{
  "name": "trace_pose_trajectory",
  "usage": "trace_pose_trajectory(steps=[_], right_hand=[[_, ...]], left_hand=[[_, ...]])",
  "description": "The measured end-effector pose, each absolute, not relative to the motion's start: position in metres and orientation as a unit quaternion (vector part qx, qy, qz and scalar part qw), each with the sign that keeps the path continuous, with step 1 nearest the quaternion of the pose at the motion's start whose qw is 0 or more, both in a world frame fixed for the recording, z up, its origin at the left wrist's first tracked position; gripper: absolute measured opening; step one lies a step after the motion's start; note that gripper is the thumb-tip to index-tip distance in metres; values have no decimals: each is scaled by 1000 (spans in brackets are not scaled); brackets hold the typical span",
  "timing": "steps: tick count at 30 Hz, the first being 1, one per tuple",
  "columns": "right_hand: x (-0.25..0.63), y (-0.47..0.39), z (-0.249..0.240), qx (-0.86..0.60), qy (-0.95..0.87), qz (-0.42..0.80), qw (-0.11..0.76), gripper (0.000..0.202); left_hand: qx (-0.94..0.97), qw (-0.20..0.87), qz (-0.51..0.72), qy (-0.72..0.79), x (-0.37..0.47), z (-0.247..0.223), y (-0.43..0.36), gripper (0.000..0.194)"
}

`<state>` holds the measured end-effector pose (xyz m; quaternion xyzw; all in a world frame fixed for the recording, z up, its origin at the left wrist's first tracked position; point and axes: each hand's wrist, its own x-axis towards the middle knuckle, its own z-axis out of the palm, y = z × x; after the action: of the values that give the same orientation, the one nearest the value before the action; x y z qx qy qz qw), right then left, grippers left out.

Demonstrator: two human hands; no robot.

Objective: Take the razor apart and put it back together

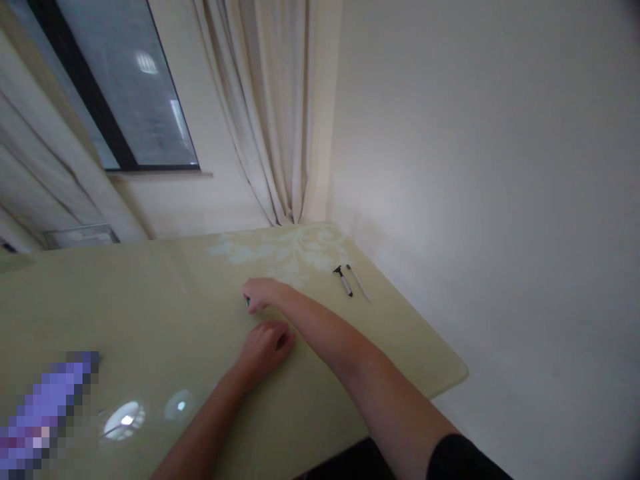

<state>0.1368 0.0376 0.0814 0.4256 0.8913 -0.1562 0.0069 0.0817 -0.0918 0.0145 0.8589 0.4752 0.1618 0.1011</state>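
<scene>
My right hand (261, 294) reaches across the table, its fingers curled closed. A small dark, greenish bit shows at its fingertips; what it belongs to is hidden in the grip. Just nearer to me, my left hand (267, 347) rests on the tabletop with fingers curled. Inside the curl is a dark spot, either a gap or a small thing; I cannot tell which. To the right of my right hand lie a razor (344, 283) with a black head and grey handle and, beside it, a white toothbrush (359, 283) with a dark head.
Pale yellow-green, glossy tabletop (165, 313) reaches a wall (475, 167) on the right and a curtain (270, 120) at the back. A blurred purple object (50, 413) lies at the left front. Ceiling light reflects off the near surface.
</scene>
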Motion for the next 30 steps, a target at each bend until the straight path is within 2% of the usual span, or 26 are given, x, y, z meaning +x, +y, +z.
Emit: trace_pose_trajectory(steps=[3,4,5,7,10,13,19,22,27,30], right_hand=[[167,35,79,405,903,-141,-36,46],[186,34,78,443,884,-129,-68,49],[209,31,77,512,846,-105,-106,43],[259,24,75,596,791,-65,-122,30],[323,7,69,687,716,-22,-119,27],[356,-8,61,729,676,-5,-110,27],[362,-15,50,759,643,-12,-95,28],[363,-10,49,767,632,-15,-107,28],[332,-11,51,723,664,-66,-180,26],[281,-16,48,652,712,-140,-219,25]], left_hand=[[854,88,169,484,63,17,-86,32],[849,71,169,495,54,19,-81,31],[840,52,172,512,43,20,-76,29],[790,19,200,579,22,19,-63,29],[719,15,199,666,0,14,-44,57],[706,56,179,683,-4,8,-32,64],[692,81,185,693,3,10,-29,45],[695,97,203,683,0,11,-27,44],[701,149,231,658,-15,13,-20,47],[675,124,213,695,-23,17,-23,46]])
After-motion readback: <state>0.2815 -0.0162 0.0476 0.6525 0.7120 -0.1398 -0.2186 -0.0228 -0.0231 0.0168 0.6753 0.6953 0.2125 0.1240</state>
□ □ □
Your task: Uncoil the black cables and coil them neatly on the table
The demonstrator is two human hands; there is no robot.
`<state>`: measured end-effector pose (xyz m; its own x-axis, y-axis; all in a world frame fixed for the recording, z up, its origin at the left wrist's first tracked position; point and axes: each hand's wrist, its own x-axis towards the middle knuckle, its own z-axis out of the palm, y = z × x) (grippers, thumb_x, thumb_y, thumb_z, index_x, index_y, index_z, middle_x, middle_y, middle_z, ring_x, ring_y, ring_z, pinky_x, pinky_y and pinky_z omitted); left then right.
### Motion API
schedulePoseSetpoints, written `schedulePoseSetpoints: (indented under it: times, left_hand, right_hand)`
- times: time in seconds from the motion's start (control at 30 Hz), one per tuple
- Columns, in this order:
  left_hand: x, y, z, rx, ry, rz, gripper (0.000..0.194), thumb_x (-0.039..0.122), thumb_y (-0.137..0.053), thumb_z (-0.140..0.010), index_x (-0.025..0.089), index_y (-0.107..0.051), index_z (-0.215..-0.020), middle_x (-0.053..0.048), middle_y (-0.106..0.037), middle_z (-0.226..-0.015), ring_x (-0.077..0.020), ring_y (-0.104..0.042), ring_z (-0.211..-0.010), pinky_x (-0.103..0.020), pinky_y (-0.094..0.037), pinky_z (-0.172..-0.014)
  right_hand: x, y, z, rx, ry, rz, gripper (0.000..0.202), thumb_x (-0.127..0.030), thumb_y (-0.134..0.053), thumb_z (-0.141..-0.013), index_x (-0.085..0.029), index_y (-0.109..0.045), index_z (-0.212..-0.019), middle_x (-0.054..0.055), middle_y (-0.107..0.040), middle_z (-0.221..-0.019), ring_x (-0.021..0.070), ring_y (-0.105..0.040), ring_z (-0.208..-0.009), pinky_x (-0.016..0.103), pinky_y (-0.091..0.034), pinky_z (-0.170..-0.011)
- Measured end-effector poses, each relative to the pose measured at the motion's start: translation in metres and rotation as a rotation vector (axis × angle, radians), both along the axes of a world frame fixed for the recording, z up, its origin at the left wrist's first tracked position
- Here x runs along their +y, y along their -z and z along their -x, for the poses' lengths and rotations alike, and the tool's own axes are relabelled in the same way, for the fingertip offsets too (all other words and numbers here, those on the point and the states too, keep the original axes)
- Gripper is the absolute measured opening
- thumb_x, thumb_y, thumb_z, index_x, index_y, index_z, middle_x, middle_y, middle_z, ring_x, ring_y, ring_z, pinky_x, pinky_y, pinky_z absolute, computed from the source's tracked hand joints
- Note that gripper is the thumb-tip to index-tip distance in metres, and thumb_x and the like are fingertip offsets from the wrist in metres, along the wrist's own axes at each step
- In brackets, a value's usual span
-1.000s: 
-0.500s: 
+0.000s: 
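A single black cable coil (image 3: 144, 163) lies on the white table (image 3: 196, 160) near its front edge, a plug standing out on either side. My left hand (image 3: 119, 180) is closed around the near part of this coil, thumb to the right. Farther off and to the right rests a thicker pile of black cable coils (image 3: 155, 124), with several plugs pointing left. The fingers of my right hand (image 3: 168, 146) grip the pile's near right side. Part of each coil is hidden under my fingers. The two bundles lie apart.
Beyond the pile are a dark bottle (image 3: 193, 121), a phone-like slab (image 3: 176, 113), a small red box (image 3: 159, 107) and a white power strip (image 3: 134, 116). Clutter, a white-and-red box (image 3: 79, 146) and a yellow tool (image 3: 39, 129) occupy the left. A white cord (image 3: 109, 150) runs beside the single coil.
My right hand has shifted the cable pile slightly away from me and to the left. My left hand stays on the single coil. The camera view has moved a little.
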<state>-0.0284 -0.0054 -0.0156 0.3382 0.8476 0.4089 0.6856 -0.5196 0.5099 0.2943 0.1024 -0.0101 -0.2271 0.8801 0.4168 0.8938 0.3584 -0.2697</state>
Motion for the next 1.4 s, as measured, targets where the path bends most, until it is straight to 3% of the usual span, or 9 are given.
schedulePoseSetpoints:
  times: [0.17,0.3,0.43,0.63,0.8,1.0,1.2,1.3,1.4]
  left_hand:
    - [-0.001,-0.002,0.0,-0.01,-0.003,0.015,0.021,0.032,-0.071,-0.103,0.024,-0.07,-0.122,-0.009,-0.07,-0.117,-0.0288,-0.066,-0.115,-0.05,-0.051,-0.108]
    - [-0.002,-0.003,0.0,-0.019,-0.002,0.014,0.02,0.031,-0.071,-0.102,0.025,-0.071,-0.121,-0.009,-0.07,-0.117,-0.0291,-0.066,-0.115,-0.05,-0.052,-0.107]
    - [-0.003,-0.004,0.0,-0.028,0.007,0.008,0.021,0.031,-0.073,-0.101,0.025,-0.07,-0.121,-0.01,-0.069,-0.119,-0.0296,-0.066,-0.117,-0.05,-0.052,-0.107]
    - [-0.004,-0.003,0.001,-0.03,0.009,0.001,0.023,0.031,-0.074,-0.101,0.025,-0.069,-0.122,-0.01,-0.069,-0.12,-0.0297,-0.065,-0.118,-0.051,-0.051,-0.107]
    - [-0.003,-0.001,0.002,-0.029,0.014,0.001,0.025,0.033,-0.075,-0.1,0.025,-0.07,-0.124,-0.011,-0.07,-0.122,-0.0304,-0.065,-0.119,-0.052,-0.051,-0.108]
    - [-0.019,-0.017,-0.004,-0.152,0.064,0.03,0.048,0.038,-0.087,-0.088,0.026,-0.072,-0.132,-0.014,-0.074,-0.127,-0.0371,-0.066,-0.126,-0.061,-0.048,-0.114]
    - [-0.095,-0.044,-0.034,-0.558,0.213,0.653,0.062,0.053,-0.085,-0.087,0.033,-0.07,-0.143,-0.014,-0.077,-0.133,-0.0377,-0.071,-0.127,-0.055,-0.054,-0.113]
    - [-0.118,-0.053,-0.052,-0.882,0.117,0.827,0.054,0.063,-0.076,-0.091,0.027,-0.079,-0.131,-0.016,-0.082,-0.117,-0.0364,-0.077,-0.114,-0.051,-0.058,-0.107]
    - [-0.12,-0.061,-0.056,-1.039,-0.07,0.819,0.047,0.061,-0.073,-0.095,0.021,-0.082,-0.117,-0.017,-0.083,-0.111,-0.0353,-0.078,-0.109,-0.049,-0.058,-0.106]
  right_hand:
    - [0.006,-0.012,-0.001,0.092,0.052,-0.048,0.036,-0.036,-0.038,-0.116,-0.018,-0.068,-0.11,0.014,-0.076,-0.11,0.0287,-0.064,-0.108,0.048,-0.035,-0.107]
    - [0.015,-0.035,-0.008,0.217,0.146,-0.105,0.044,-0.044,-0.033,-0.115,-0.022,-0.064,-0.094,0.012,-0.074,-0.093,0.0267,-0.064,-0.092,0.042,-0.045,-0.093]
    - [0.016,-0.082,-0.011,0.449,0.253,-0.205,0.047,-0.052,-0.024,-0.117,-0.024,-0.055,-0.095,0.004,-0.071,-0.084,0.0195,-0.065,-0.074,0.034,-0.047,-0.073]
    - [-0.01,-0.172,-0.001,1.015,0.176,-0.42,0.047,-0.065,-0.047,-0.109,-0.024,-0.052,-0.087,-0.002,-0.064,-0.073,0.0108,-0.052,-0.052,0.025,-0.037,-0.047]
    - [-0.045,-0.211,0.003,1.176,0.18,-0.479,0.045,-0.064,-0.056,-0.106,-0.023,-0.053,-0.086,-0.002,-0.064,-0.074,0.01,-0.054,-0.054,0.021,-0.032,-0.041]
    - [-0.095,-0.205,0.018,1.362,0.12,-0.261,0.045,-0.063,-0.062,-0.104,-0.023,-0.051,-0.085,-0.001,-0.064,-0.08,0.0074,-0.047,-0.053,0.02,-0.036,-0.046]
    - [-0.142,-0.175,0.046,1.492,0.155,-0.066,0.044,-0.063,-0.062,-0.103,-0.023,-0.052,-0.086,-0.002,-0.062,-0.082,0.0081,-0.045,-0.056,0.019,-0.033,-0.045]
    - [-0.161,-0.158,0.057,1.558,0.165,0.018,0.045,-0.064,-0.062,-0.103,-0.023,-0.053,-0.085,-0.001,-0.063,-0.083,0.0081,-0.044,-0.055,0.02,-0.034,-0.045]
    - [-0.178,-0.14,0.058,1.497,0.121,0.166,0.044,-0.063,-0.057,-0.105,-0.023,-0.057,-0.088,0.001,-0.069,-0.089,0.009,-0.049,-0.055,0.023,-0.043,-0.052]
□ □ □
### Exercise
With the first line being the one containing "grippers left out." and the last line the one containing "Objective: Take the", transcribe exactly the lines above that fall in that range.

### Answer for the task
`<state>` holds the measured end-effector pose (xyz m; quaternion xyzw; all in a world frame fixed for the recording, z up, its origin at the left wrist's first tracked position; point and axes: each hand's wrist, its own x-axis towards the middle knuckle, its own z-axis out of the palm, y = z × x; after the action: of the values that give the same orientation, the one nearest the value before the action; x y z qx qy qz qw), right then left, grippers left out.

Demonstrator: two human hands; no robot.

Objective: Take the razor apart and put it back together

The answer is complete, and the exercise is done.